* [EXERCISE AIM]: Please filter the listing for the string "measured" and copy each matching line.

* [THE DATA]:
• • •

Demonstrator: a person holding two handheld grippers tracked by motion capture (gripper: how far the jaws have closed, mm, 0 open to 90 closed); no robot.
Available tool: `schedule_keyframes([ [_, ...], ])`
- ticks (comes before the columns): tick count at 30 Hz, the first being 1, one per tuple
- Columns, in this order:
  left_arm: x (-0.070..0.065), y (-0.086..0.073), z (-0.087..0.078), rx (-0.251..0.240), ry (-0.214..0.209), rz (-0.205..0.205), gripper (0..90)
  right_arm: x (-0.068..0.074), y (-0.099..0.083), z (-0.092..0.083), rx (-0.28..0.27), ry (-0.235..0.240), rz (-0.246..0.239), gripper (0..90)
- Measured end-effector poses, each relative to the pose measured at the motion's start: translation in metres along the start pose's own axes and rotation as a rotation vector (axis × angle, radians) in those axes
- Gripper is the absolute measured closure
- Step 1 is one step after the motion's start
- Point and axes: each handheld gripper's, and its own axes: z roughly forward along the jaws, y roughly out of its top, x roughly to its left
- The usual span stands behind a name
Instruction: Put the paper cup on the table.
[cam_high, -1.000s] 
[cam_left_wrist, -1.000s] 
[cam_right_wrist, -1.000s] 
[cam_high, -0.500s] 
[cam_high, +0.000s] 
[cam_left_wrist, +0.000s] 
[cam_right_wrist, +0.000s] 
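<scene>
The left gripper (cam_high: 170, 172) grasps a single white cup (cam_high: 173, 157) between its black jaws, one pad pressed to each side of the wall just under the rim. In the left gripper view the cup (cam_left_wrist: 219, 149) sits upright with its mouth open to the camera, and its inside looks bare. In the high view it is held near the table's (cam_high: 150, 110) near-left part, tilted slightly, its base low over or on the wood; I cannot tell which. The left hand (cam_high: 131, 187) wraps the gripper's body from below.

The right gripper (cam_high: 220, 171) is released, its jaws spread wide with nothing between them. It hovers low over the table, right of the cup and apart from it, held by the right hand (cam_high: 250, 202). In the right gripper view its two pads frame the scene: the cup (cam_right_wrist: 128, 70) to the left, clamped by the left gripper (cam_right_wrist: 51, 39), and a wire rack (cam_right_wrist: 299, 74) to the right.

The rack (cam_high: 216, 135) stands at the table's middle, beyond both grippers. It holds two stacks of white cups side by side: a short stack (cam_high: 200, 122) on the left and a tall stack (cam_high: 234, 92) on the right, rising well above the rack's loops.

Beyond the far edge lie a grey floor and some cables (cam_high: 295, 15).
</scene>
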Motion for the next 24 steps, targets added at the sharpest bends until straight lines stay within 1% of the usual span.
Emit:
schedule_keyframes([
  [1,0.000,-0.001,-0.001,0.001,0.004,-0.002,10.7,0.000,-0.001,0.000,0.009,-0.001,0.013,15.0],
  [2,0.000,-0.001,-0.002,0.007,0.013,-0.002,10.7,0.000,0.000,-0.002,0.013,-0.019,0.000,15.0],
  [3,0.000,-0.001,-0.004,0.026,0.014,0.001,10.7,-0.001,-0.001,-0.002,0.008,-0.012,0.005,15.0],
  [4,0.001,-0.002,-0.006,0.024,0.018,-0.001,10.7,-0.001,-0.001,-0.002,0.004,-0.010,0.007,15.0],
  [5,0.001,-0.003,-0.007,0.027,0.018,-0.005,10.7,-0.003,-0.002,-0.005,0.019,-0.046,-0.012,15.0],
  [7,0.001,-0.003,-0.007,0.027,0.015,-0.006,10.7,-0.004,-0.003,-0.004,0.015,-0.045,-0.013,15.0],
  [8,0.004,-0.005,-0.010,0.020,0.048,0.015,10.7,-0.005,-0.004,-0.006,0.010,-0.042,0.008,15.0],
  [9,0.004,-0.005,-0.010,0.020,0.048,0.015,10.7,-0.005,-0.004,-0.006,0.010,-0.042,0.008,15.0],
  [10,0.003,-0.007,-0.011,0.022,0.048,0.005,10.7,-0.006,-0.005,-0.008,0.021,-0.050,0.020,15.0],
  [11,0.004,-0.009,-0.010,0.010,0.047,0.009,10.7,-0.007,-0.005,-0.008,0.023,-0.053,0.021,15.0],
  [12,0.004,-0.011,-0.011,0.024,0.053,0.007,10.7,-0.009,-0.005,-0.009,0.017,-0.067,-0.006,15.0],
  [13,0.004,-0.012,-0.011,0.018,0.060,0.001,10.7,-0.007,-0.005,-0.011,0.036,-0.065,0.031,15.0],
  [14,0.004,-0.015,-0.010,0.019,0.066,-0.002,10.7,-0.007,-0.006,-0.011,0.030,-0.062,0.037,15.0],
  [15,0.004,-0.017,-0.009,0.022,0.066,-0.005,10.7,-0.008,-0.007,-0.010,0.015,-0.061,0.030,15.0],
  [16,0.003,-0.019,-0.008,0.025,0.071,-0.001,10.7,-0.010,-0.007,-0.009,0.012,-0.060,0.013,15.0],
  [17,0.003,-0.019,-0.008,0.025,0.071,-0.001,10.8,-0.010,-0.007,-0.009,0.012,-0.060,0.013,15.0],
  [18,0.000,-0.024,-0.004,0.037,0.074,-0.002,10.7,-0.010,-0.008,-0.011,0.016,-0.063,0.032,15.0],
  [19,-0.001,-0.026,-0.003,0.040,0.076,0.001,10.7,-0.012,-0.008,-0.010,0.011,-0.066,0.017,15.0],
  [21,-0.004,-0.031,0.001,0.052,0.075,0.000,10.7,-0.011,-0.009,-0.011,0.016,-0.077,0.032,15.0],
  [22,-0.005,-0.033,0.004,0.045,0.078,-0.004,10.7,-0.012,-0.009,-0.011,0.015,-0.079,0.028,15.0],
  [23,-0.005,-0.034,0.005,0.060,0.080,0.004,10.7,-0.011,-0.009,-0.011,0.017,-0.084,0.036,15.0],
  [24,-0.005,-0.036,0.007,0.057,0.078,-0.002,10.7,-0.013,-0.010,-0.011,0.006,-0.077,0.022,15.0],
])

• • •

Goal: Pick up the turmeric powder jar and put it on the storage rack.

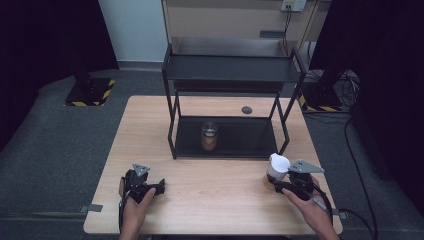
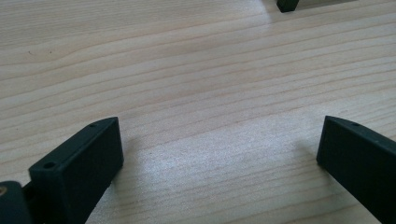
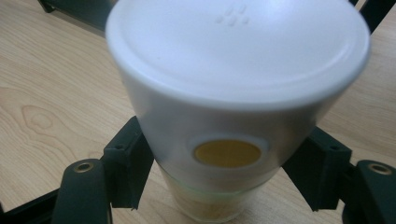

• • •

* [TASK SOLUTION]:
- Measured end-effector poses, each relative to the pose measured at the motion's start: translation in metres along the start pose's own axes and rotation as a rotation vector (axis × angle, radians) in those axes
- Gripper is the absolute measured closure

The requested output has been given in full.